Gyu Won volvió a llorar, y obedeciendo a un impulso que lo superaba, Se Joo se levantó y fue a sentarse a su lado, y la abrazó mientras ella seguía llorando.

- Lo siento – dijo ella, deshaciendo el abrazo – no debería presenciar esta clase de escenas.

- Usted no debería preocuparse por la impresión que yo pueda tener. Mejor ocúpese de usted. Ha sufrido mucho, ¿sabe que las heridas siempre cicatrizan?

- Quedará la marca.

- Si, nunca podrá olvidar, pero ya no dolerá. Las cicatrices no duelen.

Gyu Won cerró los ojos, sintiendo que el cuerpo le pesaba demasiado. Allí estaba, llorando con ese hombre que era una copia idéntica de Lee Shin.

- ¿Se siente mejor? – preguntó Se Joo, cuando ella ya había dejado de llorar, pero ella no contestó. Él levantó su rostro, y se dio cuenta de que ella se había quedado dormida.

Con cuidado la cargó hasta el dormitorio, y sacó una manta del armario para cubrirla.
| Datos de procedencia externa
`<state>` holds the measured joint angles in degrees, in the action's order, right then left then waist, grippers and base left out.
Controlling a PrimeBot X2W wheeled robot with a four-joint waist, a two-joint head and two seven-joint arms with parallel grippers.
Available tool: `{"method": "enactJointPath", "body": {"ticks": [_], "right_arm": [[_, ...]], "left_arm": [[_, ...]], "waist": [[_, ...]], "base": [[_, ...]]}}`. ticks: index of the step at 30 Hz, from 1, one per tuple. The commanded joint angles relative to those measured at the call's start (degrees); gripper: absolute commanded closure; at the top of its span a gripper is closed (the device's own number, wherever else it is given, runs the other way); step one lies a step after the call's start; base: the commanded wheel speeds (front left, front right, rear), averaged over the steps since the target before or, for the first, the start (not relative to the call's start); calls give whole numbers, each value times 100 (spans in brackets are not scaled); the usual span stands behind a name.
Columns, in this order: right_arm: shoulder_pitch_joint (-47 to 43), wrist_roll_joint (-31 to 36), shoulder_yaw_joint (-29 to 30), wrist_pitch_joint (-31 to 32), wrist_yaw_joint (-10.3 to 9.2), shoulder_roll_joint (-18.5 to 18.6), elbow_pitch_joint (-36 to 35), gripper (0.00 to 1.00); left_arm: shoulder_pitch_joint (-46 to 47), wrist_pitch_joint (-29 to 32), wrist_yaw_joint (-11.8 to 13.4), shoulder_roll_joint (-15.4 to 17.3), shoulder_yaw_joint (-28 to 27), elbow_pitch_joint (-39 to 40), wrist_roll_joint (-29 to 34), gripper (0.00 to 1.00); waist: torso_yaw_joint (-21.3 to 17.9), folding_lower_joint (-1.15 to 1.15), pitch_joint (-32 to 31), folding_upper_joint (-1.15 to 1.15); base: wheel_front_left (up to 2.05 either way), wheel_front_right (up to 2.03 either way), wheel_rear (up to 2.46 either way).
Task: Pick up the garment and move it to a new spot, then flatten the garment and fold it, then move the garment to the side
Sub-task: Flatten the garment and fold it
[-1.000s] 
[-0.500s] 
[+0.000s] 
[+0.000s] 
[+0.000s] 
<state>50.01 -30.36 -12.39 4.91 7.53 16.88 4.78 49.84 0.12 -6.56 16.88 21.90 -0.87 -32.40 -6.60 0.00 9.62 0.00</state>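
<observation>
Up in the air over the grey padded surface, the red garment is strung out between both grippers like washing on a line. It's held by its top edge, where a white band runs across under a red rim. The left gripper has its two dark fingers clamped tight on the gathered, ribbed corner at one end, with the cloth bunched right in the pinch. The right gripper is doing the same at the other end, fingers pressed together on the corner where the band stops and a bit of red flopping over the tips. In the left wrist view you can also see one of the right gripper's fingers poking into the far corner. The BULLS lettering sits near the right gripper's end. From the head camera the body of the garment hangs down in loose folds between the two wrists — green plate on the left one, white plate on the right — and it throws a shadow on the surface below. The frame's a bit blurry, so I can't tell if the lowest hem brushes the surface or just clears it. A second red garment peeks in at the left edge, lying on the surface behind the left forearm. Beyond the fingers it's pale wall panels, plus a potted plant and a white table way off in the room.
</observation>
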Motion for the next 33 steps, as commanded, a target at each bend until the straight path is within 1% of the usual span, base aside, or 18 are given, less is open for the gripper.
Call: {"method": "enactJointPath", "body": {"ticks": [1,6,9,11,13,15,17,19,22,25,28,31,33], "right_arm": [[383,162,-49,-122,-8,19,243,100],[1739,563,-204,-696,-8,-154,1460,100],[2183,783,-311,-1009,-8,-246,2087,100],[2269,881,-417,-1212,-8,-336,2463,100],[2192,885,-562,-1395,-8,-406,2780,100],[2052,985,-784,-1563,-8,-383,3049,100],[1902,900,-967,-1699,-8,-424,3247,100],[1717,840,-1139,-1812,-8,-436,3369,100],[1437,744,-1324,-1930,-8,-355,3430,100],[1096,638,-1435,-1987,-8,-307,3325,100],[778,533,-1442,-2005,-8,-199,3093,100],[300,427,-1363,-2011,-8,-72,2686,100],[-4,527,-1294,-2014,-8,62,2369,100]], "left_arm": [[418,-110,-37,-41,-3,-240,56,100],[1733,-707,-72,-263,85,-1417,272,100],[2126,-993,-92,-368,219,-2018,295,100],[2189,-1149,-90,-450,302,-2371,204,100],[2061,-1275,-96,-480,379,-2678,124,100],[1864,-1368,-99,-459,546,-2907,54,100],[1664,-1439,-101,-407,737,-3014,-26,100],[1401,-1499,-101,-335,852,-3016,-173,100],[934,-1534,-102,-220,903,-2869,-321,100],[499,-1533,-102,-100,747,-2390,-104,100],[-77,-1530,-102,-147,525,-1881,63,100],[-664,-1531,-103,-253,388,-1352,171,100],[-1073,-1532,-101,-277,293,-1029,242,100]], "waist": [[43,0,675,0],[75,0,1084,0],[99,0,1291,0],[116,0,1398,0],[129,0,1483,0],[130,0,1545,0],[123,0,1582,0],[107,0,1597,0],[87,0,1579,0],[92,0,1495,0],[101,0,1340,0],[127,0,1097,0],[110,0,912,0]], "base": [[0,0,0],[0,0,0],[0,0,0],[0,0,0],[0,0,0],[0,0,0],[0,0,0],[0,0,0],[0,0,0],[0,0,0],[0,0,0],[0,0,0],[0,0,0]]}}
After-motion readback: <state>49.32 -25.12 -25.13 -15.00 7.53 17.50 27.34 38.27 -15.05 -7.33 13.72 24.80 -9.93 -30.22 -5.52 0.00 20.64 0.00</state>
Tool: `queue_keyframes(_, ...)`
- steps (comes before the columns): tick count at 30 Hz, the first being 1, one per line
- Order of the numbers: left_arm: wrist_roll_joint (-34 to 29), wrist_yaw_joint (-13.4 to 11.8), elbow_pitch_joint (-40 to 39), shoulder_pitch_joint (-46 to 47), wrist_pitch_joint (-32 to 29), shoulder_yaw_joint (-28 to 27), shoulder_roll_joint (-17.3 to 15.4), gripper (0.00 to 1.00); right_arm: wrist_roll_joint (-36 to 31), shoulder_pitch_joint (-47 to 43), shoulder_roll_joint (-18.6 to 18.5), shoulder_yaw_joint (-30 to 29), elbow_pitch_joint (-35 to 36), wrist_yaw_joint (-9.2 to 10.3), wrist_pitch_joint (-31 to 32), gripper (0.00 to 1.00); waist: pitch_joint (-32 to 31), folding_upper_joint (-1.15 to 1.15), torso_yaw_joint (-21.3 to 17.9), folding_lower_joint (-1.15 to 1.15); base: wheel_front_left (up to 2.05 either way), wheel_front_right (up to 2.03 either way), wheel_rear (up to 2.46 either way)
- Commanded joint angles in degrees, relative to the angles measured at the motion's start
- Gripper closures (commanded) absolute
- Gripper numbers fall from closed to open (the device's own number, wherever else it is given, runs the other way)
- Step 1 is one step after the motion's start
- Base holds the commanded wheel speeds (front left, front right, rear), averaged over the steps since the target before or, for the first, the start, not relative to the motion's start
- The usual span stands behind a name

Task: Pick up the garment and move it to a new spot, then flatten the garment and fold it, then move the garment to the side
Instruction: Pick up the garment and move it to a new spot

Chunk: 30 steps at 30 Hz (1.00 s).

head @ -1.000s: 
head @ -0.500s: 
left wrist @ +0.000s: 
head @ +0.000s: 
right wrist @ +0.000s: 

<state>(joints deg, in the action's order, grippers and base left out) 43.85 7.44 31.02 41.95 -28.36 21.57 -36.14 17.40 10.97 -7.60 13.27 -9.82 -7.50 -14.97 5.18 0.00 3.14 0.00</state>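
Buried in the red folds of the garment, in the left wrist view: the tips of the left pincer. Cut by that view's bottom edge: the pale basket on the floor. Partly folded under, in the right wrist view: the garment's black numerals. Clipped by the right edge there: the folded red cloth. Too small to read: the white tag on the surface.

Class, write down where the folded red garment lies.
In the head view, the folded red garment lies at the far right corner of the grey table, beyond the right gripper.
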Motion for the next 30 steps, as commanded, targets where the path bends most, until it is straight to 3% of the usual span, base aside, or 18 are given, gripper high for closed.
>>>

Todavía era posible ver el camino de las lágrimas que se habían secado en sus mejillas, pero su rostro parecía tan sereno, simplemente tan cansado, pero él no pudo evitar el sentimiento de ¿ternura? Tal vez fuera eso, pero al ver a Gyu Won, sentía como si debiera protegerla. Como si debiera borrar todas sus lágrimas y hacer que sonriera, como la hermosa mujer de las fotografías.